Endless Supply

Yet more kack; the rabbi hands the kack-distribution duty over to a bishop.

There is a paradox about the current bout of media atheism.

Oh yes, the current bout of media atheism. How about the ongoing drip drip drip of media theism? Is there a paradox about that? In the fact that it keeps saying the same few untrue things over and over and over again, never fazed by voices whispering of bad arguments and troops of strawmen, and never able to find anything new to say?

The idea that faith and reason are inherently opposed to one another is a mantra that is mind-boggling in its lack of historical perspective. The fact is that all philosophers, ancient and modern, have believed that reasons can be adduced for and against a religious view of life. Most of them have, in fact, believed in God but all have thought religious belief a matter of rational argument.

Nonsense. Tricksy wording. Sure, all philosophers have believed ‘reasons can be adduced for and against a religious view of life’ – that’s easy! Sure, reasons can be adduced for and against anything; it doesn’t follow that the reasons adduced are good reasons, or that all philosophers think they’re good reasons. And if it is still true (which I doubt, and which I strongly doubt that the bish has any evidence for) that most philosophers have believed in god in the past, much of that is, obviously, because they lacked evidence for alternative explanations. And as for all thinking religious belief is a matter of rational argument, same as the first point – of course they do, but that’s not the same thing as thinking religious believers have good rational arguments. Don’t be tricksy, bish. It ain’t Christian.

However, religious belief is a matter of considered judgment. It involves our aesthetic sense, our moral judgment, our imagination and our intuition. In this respect, it is not totally different from making a judgment, for example, that Beckett is a great playwright, the war against Iraq was wrong or the sheer existence of the universe is awesome.

Yes it is. Unless you are simply defining religious belief as a value judgment, but since that is not what most people mean by religious belief, that’s mere tricksiness. It’s that bait-and-switch tactic we’ve noted so often – talk about religion as a vague feeling or attitude to the universe when talking to atheists and a broad general public, and talk about it as theism the rest of the time. That’s cheating. Don’t cheat, bish.
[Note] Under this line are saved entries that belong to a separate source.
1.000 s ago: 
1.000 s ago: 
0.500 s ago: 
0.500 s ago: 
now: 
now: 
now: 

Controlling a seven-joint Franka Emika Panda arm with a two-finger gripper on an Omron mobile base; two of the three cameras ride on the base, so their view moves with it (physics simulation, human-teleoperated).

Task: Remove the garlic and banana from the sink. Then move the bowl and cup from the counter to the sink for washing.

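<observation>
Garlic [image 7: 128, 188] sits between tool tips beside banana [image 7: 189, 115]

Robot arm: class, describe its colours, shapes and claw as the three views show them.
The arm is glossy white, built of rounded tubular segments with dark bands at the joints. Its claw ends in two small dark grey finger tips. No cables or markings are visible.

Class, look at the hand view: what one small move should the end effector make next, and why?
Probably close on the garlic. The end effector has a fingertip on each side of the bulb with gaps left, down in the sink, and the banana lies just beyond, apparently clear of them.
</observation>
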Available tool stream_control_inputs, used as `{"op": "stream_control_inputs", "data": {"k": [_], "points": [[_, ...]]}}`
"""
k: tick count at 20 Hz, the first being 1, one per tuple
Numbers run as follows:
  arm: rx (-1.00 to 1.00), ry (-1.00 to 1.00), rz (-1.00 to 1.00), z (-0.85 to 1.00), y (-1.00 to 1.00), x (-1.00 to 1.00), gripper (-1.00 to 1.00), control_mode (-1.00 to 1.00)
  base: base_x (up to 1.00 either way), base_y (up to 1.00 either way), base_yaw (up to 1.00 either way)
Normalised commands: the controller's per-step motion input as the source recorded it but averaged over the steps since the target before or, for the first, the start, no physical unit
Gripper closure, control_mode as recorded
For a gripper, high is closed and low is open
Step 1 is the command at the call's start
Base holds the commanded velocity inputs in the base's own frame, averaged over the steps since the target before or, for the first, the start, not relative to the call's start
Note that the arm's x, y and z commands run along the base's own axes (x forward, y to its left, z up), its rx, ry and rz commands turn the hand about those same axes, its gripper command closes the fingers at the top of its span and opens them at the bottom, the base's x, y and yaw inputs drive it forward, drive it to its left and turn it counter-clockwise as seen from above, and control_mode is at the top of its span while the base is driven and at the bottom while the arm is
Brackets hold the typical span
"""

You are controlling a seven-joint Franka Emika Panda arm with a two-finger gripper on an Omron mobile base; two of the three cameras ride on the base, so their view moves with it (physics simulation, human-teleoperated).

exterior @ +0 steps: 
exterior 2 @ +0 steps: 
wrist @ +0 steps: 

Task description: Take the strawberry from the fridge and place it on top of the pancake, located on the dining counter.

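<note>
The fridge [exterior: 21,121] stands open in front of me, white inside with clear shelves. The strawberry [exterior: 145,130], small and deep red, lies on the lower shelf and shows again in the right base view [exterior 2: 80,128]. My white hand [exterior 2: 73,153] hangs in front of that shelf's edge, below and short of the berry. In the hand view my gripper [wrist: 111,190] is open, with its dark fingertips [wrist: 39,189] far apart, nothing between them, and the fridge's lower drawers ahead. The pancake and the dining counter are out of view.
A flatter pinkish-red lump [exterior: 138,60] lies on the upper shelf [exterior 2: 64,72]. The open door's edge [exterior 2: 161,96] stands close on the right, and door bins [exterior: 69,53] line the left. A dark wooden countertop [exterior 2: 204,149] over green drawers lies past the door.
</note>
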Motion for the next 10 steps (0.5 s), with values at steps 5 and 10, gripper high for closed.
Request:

It ain’t Christian.

The danger of this simplistic understanding of the relationship between science and religion is now fully exposed by the way American creationists are using Dawkins and Dennett. Indeed, the leader of the American creationists has apparently written to Dawkins to say that they daily thank God for him.

Sigh. Apparently the bish missed Dennett’s piece in the Guardian commenting on that leader of the creationists thanking god story:

I find it amusing that two Brits – Madeleine Bunting and Michael Ruse – have fallen for a version of one of the most famous scams in American folklore. When Brer Rabbit gets caught by the fox, he pleads with him: “Oh, please, please, Brer Fox, whatever you do, don’t throw me in that awful briar patch!” – where he ends up safe and sound after the fox does just that. When the American propagandist William Dembski writes tauntingly to Richard Dawkins, telling him to keep up the good work on behalf of intelligent design, Bunting and Ruse fall for it!

Hello, bish? You missed the point? (I thought it was Americans who don’t do irony.)

Dawkins argues that evolution inevitably implies atheism.

No he does not. How many patient corrections of that stupid error have I seen in the past few months? I don’t know, but it’s more than a few. But obstinate blinkered tiresome woolly-minded bishops and rabbis and vicars and their fellow-travelers keep trotting it out every five minutes just the same. And then they expect us to take them seriously and think they are rational and have good arguments! No can do, bish. If you will insist on all this tricksiness of wording and recyclement of ancient misquotations, I’m not about to give you the accolade of being a rational arguer, or a scrupulous one, either.

This Easter, as usual, the Christian church will proclaim its central theme that, in Jesus, God shares our human anguish to the full and, through the resurrection, gives us hope that in the end all evil, including death, will be left behind.

So God shares our human anguish by causing his son to be tortured to death. Inspiring.